- EXERCISE DETAILS -
What is needed is an exact copy of every entry below, with the pictures left out.

- EXCERPTED RECORDS -
────────────────────

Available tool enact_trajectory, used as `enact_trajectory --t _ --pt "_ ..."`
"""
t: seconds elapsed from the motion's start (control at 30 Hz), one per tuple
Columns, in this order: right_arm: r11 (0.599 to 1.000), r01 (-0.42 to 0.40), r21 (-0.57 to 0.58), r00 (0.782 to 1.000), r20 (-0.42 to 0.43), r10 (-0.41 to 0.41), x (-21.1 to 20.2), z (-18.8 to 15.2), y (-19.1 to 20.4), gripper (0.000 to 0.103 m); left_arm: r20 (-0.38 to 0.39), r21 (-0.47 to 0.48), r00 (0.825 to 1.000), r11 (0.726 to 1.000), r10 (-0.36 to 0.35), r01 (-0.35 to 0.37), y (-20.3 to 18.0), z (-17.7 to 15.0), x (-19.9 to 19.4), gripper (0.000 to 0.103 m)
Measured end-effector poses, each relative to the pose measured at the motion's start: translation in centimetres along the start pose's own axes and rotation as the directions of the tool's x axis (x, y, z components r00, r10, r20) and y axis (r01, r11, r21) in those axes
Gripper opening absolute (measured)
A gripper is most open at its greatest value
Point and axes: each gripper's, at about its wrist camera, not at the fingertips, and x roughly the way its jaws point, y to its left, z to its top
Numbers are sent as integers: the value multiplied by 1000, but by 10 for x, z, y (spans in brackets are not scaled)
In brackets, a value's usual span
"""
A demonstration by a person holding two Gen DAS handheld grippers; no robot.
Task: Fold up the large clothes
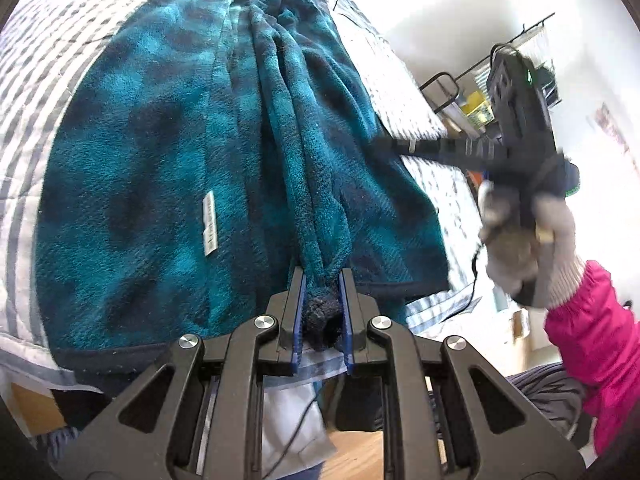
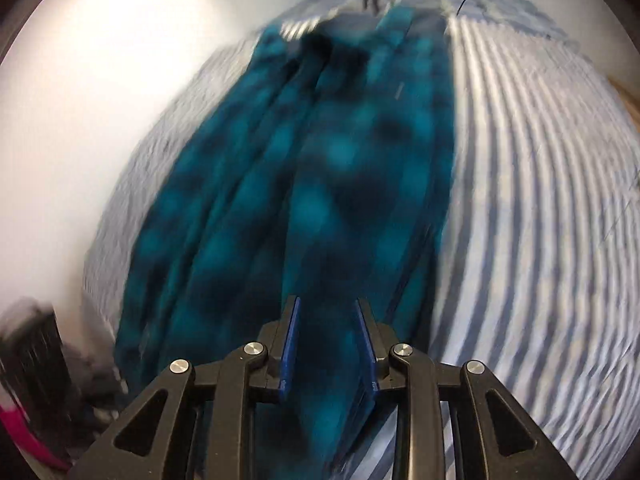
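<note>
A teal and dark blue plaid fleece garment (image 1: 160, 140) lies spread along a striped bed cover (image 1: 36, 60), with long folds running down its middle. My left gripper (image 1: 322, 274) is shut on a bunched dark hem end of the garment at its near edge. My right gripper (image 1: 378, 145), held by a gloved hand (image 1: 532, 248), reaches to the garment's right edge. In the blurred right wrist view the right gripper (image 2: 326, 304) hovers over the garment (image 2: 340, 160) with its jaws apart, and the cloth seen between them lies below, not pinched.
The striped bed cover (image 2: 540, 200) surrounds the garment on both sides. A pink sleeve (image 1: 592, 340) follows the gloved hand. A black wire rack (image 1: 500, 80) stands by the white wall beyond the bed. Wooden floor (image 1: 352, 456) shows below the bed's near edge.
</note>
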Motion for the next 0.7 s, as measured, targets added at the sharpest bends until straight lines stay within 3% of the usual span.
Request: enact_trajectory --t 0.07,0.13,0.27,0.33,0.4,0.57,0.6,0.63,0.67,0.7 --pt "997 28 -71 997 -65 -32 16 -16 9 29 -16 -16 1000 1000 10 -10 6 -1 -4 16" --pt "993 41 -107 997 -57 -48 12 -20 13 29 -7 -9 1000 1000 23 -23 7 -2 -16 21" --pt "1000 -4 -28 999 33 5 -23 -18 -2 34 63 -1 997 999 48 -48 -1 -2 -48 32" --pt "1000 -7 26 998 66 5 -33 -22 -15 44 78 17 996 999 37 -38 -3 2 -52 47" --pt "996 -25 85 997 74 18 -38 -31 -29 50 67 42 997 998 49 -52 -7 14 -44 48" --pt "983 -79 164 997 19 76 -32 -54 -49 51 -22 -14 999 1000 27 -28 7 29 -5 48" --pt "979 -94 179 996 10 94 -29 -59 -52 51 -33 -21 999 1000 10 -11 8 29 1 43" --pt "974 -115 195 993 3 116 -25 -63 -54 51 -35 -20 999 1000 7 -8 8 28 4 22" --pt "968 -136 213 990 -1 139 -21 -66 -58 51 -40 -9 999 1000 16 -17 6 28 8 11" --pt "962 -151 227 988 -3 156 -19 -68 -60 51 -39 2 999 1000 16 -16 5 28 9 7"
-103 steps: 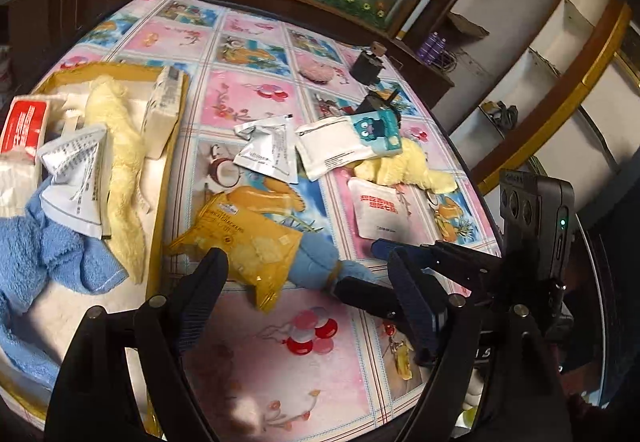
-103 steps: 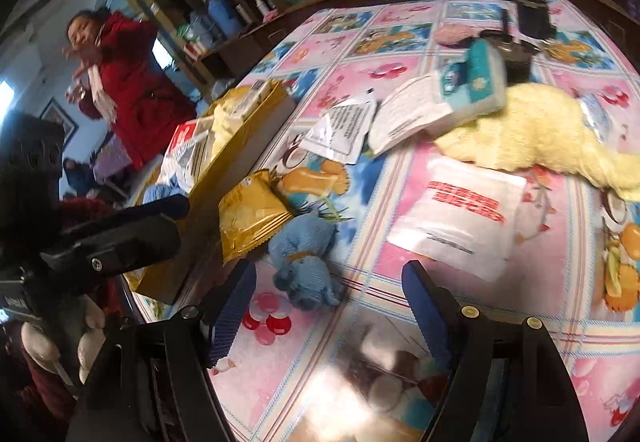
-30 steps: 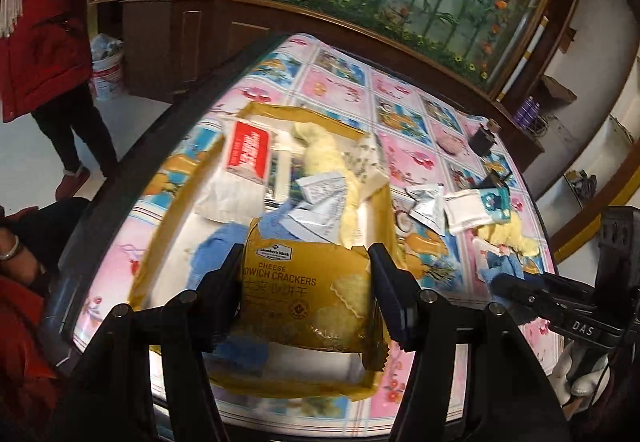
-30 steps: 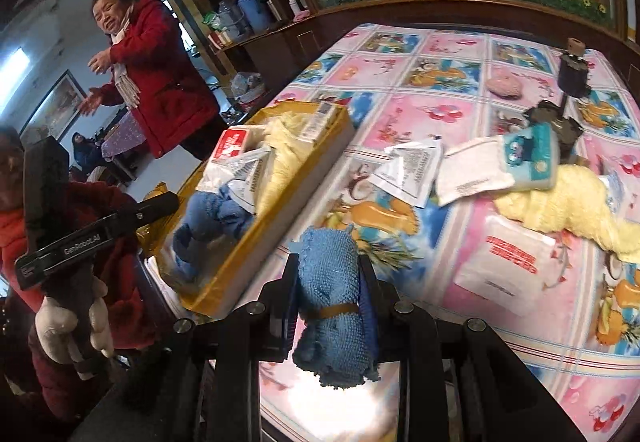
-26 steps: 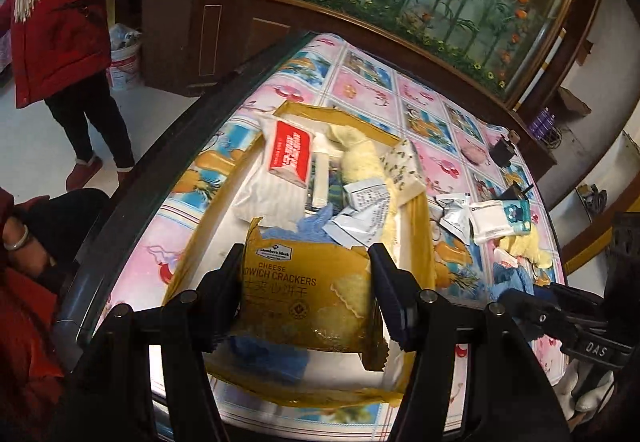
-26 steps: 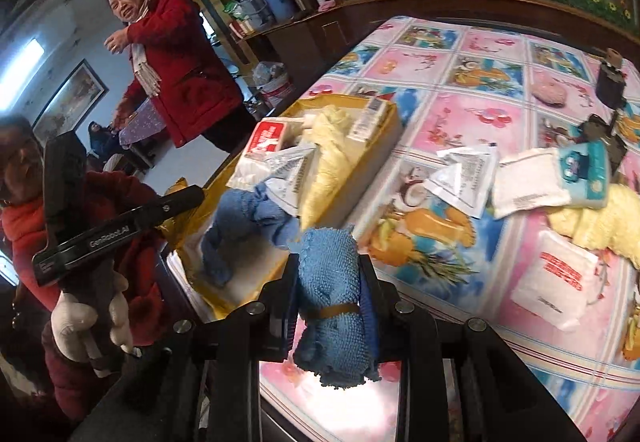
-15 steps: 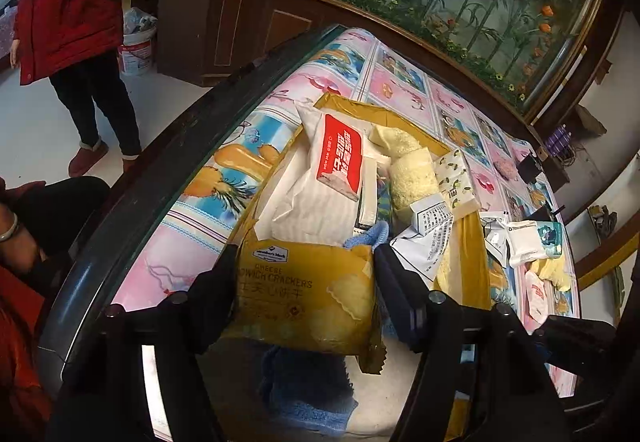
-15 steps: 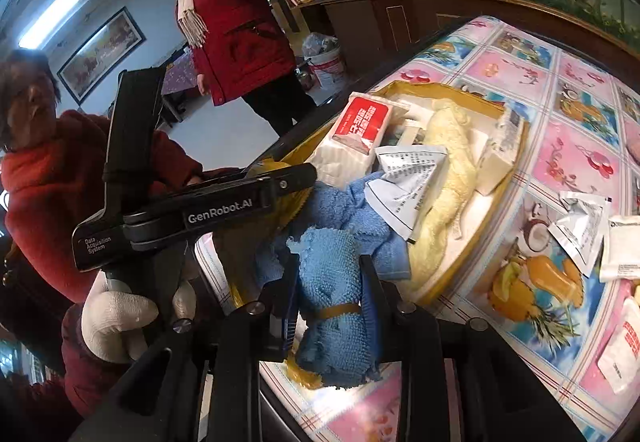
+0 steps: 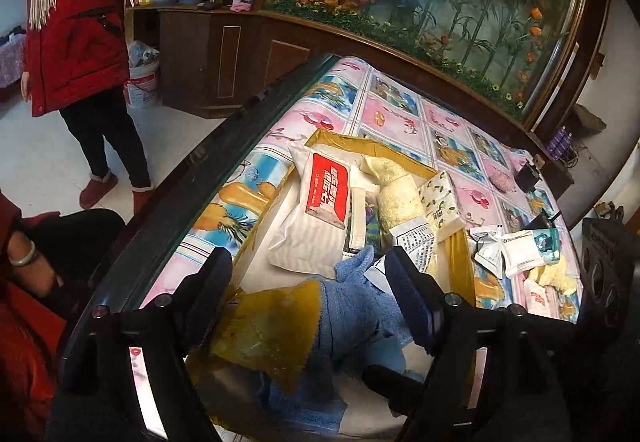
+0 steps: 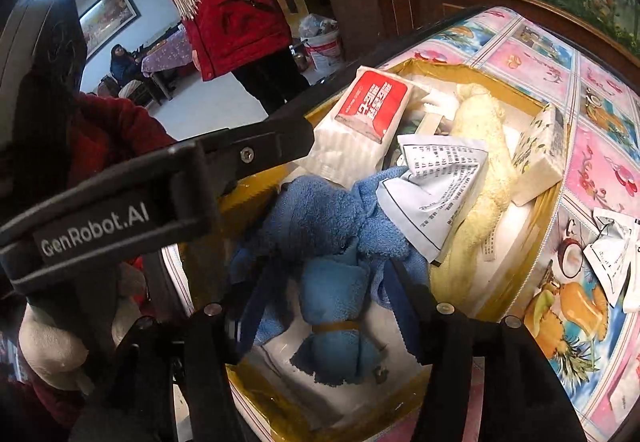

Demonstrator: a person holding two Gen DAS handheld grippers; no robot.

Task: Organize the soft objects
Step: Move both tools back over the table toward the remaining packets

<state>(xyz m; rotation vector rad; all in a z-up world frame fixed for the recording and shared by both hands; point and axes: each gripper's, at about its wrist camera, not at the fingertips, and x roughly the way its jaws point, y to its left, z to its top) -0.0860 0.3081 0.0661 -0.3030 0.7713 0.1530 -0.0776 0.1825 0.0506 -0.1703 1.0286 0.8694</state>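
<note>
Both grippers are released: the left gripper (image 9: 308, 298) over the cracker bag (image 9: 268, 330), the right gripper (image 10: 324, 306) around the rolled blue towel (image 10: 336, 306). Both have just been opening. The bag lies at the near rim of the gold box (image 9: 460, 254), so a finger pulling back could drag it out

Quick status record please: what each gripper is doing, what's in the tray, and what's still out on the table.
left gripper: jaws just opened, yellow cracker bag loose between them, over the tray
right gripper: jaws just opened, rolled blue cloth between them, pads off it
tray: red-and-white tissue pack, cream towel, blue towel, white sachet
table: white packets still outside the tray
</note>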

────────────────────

- PROBLEM SOLUTION -
Available tool enact_trajectory, used as `enact_trajectory --t _ --pt "_ ..."`
"""
t: seconds elapsed from the motion's start (control at 30 Hz), one per tuple
Columns, in this order: right_arm: r11 (0.599 to 1.000), r01 (-0.42 to 0.40), r21 (-0.57 to 0.58), r00 (0.782 to 1.000), r20 (-0.42 to 0.43), r10 (-0.41 to 0.41), x (-21.1 to 20.2), z (-18.8 to 15.2), y (-19.1 to 20.4), gripper (0.000 to 0.103 m); left_arm: r20 (-0.38 to 0.39), r21 (-0.47 to 0.48), r00 (0.825 to 1.000), r11 (0.726 to 1.000), r10 (-0.36 to 0.35), r01 (-0.35 to 0.37), y (-20.3 to 18.0), z (-17.7 to 15.0), x (-19.9 to 19.4), gripper (0.000 to 0.103 m)
Measured end-effector poses, each relative to the pose measured at the motion's start: translation in centimetres along the start pose's own axes and rotation as the directions of the tool's x axis (x, y, z components r00, r10, r20) and y axis (r01, r11, r21) in those axes
Gripper opening absolute (measured)
A gripper is most open at its greatest value
Point and axes: each gripper's, at about its wrist camera, not at the fingertips, and x roughly the way its jaws point, y to its left, z to its top
Numbers are sent as integers: the value multiplied by 1000, but by 10 for x, z, y (spans in brackets are not scaled)
In brackets, a value's usual span
"""
A demonstration by a person holding two Gen DAS handheld grippers; no robot.
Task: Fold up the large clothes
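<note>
A teal and dark blue plaid fleece garment (image 1: 160, 140) lies spread along a striped bed cover (image 1: 36, 60), with long folds running down its middle. My left gripper (image 1: 322, 274) is shut on a bunched dark hem end of the garment at its near edge. My right gripper (image 1: 378, 145), held by a gloved hand (image 1: 532, 248), reaches to the garment's right edge. In the blurred right wrist view the right gripper (image 2: 326, 304) hovers over the garment (image 2: 340, 160) with its jaws apart, and the cloth seen between them lies below, not pinched.
The striped bed cover (image 2: 540, 200) surrounds the garment on both sides. A pink sleeve (image 1: 592, 340) follows the gloved hand. A black wire rack (image 1: 500, 80) stands by the white wall beyond the bed. Wooden floor (image 1: 352, 456) shows below the bed's near edge.
</note>
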Motion for the next 0.7 s, as measured, targets added at the sharpest bends until straight lines stay within 3% of the usual span.
Request: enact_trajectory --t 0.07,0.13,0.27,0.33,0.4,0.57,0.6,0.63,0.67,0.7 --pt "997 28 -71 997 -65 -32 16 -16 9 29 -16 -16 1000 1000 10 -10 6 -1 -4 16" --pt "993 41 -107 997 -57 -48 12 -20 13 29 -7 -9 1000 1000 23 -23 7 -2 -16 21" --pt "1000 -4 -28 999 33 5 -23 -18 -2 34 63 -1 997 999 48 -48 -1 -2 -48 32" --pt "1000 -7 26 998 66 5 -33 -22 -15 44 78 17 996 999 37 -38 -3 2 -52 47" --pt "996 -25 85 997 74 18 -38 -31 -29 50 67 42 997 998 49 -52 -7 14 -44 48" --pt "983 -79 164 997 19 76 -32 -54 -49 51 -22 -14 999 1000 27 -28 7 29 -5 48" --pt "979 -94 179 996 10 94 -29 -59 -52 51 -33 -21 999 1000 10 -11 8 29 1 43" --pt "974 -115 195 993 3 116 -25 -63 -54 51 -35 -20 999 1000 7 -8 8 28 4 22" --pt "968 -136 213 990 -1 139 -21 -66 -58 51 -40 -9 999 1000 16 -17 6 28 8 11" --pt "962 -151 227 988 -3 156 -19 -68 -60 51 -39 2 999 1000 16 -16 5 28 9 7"
-103 steps: 
-103 steps: 
-30 steps: 
-30 steps: 
-26 steps: 
-26 steps: 
-15 steps: 
-15 steps: 
+0 steps: 
+0 steps: 

Demonstrator: a person holding two Gen DAS handheld grippers; no robot.

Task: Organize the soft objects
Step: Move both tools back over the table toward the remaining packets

<state>(xyz m; rotation vector rad; all in a z-up world frame fixed for the recording and shared by both hands; point and axes: each gripper's, at about its wrist camera, not at the fingertips, and x roughly the way its jaws point, y to its left, z to its top) -0.0860 0.3081 0.0661 -0.3030 0.7713 0.1530 -0.0776 0.1825 0.0506 -0.1703 1.0286 0.8694</state>
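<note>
Both grippers are released: the left gripper (image 9: 308, 298) over the cracker bag (image 9: 268, 330), the right gripper (image 10: 324, 306) around the rolled blue towel (image 10: 336, 306). Both have just been opening. The bag lies at the near rim of the gold box (image 9: 460, 254), so a finger pulling back could drag it out

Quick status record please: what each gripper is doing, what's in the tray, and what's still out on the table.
left gripper: jaws just opened, yellow cracker bag loose between them, over the tray
right gripper: jaws just opened, rolled blue cloth between them, pads off it
tray: red-and-white tissue pack, cream towel, blue towel, white sachet
table: white packets still outside the tray
</note>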

This answer has no further content.